● REQUIRED ACTION:
Please list all lines of the material below in which the string "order" occurs.
• • • • • • •
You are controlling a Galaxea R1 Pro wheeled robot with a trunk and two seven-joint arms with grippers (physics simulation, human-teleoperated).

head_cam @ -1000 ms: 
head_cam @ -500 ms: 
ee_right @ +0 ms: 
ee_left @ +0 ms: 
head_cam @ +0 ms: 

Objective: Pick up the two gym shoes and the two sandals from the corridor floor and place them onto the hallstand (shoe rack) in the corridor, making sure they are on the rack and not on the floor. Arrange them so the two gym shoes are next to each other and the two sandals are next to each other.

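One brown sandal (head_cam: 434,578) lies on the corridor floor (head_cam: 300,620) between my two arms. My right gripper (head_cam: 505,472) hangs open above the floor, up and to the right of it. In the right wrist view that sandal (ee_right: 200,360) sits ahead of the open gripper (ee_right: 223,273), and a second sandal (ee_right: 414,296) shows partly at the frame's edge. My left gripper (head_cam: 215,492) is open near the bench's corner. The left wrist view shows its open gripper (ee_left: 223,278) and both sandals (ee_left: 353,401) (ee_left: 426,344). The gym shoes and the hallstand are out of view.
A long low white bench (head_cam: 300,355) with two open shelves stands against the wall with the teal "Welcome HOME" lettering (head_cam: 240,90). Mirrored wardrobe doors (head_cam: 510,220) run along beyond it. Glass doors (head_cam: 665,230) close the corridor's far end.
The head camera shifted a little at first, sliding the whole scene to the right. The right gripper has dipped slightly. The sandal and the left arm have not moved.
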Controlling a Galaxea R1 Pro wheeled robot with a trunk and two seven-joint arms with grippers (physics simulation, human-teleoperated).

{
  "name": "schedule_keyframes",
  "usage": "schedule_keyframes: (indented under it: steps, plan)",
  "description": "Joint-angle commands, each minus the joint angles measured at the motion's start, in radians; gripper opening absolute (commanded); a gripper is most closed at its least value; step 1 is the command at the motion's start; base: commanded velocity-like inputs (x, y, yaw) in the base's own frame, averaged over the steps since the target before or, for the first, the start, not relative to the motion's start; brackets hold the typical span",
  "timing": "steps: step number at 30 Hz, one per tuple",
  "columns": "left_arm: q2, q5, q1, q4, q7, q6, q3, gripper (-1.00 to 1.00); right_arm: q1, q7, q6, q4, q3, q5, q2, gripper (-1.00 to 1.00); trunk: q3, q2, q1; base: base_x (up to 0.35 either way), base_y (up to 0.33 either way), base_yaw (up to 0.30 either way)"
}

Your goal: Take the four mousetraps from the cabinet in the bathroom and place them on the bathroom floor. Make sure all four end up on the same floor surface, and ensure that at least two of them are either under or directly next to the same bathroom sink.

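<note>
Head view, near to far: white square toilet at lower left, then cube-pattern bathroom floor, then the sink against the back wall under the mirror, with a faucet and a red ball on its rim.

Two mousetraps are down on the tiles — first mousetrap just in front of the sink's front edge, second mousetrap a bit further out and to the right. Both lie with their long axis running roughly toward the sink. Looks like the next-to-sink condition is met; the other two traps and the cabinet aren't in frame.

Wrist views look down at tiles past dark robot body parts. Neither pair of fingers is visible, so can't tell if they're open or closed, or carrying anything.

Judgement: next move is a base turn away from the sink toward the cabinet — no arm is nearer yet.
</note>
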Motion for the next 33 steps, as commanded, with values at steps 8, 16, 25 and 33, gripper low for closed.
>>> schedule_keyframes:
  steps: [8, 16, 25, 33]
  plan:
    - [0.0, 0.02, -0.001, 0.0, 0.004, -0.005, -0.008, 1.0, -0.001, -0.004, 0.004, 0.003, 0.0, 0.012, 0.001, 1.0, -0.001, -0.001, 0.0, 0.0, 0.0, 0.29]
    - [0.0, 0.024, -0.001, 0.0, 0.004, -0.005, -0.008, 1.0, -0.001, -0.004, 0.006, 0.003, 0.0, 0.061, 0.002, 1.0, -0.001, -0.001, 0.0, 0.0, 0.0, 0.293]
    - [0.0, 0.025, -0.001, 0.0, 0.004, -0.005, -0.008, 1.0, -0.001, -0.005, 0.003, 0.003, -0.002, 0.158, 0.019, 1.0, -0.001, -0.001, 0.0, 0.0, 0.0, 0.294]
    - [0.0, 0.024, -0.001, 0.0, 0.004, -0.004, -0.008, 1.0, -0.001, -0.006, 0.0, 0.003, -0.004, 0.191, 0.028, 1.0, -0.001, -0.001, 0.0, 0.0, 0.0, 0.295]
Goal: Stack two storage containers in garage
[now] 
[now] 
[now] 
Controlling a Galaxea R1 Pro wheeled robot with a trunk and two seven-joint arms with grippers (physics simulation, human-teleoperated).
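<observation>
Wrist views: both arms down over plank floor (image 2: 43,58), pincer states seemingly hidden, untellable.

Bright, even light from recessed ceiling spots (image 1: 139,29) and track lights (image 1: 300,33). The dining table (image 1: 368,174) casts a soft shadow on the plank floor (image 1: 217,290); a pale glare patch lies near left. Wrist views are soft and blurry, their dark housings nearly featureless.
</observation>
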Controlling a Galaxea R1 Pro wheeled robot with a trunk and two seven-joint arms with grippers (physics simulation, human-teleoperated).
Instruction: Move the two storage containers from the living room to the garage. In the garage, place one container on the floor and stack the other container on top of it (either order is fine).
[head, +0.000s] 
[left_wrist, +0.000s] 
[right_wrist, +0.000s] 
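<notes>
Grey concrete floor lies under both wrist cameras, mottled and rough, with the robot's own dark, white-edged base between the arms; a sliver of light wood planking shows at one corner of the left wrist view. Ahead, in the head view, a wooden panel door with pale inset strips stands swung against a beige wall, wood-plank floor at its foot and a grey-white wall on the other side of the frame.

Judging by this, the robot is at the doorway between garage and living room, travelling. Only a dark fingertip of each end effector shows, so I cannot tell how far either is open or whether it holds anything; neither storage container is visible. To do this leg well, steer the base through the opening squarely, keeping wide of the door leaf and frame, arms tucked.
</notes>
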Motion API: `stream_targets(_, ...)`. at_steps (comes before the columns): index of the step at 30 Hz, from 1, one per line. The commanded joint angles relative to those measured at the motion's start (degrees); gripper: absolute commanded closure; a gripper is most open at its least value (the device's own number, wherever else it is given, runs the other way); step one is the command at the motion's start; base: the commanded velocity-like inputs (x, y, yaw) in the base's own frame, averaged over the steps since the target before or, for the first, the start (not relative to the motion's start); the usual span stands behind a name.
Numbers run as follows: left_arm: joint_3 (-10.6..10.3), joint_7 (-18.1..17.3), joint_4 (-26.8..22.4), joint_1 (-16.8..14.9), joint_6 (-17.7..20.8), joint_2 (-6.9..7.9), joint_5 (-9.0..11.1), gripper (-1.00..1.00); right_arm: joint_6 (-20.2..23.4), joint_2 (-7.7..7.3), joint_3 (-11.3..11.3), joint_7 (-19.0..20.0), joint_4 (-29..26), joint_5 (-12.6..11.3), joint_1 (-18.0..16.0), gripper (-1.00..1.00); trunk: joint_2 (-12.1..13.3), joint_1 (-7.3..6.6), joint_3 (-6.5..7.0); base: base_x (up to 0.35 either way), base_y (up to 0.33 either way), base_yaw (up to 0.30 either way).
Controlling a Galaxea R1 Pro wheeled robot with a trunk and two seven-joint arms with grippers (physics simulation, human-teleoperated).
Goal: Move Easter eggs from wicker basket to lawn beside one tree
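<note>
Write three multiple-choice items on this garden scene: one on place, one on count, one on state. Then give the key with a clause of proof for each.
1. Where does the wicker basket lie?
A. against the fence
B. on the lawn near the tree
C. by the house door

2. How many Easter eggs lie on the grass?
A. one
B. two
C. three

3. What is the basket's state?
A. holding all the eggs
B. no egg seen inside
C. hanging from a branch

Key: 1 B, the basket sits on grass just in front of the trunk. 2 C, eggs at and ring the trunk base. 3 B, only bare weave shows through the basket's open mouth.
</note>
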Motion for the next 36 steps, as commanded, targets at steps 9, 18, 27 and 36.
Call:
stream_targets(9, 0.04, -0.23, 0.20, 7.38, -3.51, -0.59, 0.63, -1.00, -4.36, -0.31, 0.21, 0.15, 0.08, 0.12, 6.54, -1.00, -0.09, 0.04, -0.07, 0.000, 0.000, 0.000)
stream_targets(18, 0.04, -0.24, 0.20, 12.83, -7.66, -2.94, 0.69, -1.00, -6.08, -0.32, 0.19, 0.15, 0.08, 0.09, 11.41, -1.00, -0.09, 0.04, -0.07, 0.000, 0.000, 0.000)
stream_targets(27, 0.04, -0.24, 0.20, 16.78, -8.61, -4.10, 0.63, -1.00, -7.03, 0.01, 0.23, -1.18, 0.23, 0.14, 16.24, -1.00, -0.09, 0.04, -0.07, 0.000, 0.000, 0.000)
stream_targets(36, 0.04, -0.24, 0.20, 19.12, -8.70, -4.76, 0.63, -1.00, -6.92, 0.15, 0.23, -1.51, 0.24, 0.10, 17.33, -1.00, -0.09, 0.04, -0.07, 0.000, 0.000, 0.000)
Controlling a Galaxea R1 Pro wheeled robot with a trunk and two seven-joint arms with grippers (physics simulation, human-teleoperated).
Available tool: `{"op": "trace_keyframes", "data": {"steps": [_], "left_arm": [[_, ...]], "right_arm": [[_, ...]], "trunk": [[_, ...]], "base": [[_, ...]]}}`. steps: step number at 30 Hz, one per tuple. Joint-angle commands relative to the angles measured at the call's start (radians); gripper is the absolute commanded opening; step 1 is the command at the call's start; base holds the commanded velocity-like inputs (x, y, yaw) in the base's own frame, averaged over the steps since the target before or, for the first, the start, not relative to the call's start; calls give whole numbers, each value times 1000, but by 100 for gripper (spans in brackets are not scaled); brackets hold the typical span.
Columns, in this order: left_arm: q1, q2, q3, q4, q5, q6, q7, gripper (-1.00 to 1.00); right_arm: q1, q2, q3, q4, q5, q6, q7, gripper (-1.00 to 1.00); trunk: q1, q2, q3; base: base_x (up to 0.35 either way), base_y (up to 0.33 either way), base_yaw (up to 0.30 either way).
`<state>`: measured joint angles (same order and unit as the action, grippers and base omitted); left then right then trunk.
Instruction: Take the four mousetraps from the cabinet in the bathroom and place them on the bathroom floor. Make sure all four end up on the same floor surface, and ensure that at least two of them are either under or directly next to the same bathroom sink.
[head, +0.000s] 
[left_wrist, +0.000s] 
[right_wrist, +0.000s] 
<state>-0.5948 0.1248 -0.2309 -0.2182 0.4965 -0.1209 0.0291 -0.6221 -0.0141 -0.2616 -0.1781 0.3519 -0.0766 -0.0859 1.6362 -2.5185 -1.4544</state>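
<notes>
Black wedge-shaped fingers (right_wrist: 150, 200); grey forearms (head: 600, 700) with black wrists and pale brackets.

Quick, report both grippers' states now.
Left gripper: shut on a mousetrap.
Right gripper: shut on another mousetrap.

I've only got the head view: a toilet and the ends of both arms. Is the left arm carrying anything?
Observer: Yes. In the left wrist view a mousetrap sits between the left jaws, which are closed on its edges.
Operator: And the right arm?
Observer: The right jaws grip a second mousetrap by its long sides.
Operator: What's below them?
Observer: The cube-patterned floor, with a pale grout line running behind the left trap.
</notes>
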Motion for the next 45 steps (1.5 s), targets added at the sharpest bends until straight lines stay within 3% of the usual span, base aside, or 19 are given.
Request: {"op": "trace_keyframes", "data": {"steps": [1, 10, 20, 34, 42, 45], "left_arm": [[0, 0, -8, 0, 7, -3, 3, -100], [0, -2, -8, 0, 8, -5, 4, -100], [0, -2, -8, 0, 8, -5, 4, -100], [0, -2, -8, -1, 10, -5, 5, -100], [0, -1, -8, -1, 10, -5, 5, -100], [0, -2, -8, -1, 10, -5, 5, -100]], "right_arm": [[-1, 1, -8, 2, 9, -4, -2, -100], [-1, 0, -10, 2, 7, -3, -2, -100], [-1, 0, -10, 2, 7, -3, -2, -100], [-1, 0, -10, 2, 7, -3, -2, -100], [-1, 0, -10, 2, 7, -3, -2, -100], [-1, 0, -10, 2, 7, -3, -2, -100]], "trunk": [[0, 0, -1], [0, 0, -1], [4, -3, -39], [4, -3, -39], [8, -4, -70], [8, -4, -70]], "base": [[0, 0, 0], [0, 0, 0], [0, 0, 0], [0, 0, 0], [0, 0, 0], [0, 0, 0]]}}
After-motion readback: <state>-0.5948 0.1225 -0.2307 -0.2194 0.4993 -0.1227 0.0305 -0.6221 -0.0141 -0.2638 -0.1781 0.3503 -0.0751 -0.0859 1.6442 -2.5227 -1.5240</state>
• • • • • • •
● SOLUTION:
Instruction: Move the two storage containers from the living room to the garage. In the garage, place one container on the floor and stack the other container on top of it (either order is fine).
Columns, in this order: left_arm: q1, q2, q3, q4, q5, q6, q7, gripper (-1.00 to 1.00); right_arm: q1, q2, q3, q4, q5, q6, q7, gripper (-1.00 to 1.00); trunk: q1, q2, q3; base: base_x (up to 0.35 either way), base_y (up to 0.33 either way), base_yaw (up to 0.30 either way).
`<state>`: measured joint angles (same order and unit as the action, grippers and base omitted); left then right then trunk.

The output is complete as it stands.